Help with parameters to fine tune model

Hi Teklia team,

I would like to fine tune this model (ArkIndex 1.7.0) from the Belfort archives project using these instructions:
Training - PyLaia, normally from this command:
pylaia-htr-train-ctc --config config_train_model.yaml --common.experiment_dirname experiment/ --common.checkpoint initial_checkpoint.ckpt --train.pretrain true --trainer.max_epochs 200

I’m not sure about the common.experiment_dirname parameter and the ‘experiment’ directory. Is this the folder where I will find the weights of the model on which I would like to perform fine tuning?
If so, how do I retrieve it from Arkindex? With the Arkindex CLI, how?
Or is it the folder that was generated in my training ‘from scratch’ from the data in my project (Eugène Wilhem), and in that case how do I tell it where the Belfort model is?

Thanks in advance for your help!
best regards,

Hi again Carmen,

First, your experiment/ directory corresponds to your previous experiment (e.g. no fine-tuning). As you will be running a new experiment, I recommend you create a new folder experiment_belfort/ and update your training configuration accordingly.

Here are the steps to fine-tune the Belfort model on your dataset:

  • Step 1: Download the model from Arkindex, you will need to click on the download button as shown in this screenshot:

  • Step 2: Then, untar the archive with the following command:

tar --use-compress-program=unzstd -xvf 140d18b5-c952-4e6f-a511-185349b7a9df.tar.zst
  • Step 3: Rename the file named weights.ckpt to belfort_weights.ckpt and move it to your experiment_belfort/ directory.
  • Step 4: Start training with pylaia-htr-train-ctc --config config_train_model_belfort.yaml --common.experiment_dirname experiment_belfort/ --common.checkpoint belfort_weights.ckpt --train.pretrain true --trainer.max_epochs 200

I hope this helps. Best of luck!

Solène

1 Like

Hi Solène,
Thanks a lot for your answers, this is very helpful!
But I don’t have a download button available, maybe I don’t have the right privileges to access the model?
best,
Carmen

Sorry about that, I thought this model was publicly available in Arkindex. Fortunately, there is another (easier) way, as the same model is available in HuggingFace at Teklia/pylaia-belfort · Hugging Face.

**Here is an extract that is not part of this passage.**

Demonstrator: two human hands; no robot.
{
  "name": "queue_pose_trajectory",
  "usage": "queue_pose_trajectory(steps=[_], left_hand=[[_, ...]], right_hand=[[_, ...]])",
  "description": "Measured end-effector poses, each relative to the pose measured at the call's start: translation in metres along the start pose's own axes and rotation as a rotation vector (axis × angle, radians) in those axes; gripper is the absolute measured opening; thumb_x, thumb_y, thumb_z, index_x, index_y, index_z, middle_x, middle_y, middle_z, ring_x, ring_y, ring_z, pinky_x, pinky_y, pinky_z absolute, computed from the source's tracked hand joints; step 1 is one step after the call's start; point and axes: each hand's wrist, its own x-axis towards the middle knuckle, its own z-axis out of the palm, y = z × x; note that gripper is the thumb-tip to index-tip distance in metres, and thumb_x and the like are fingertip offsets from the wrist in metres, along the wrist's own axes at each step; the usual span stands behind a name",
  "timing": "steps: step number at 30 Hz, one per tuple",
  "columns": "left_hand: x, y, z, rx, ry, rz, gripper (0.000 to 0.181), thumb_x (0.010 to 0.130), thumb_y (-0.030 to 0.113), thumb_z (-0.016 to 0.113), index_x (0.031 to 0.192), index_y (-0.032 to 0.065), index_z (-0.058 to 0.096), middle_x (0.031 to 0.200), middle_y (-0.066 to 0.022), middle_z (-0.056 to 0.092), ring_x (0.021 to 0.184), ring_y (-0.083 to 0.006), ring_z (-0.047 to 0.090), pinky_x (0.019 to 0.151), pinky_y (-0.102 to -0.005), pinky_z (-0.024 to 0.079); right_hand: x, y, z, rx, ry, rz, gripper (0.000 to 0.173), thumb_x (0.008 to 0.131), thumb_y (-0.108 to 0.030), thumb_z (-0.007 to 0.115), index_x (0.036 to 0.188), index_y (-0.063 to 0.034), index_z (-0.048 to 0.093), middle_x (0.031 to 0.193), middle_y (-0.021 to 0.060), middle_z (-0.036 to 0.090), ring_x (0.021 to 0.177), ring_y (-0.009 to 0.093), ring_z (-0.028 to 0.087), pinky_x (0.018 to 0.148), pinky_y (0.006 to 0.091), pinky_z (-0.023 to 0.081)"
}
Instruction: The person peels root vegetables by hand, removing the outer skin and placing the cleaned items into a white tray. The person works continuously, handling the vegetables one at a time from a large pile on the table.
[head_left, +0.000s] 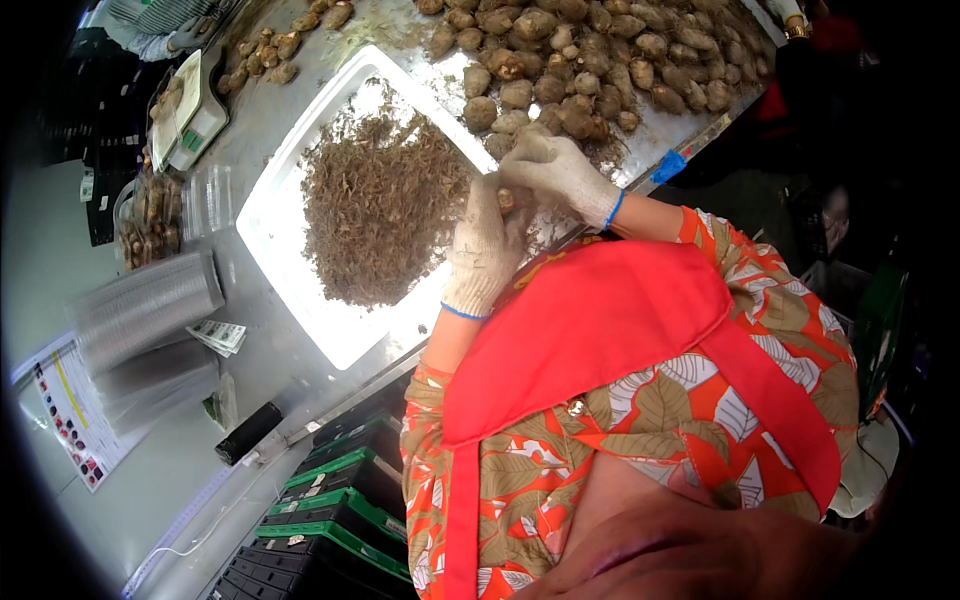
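My left hand (484, 247), in a knitted cotton glove with a blue cuff edge, is shut around a small brown taro corm (507, 200) at the near right rim of a white plastic tray (289, 161). My right hand (553, 166), gloved the same way, bends its fingers just above the corm. Whether it grips anything is hidden by the glove. Brown fibrous peelings (382, 202) are heaped in the tray. Beyond my right hand lies a large pile of hairy taro corms (577, 60) on the metal table (259, 270).
Left of the tray are a weighing scale (187, 112), bagged corms (150, 217), stacked clear plastic containers (146, 307) and printed labels (217, 336). Black and green crates (330, 517) stand below the table edge. Another person's gloved hand (191, 34) is at the far left.
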Motion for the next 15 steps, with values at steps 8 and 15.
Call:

Running git clone https://huggingface.co/Teklia/pylaia-belfort will download everything you need. You can then go directly to Step 3.

Solène

1 Like

Dear Solène, dear Teklia team,

My very best wishes for 2025!

I was able to follow the instructions you suggested for fine-tuning the Belfort model. For this second experiment, I run the following command:

pylaia-htr-train-ctc --config config_train_model_belfort.yaml --common.experiment_dirname experiment_belfort --common.checkpoint belfort_weights.ckpt --train.pretrain true --trainer.max_epochs 200

in the same working execution environnement as for my first experiment (in which I trained from scratch) and adapted a few lines in the configuration file as you mentioned (see below), but I obtained the following code error (see below).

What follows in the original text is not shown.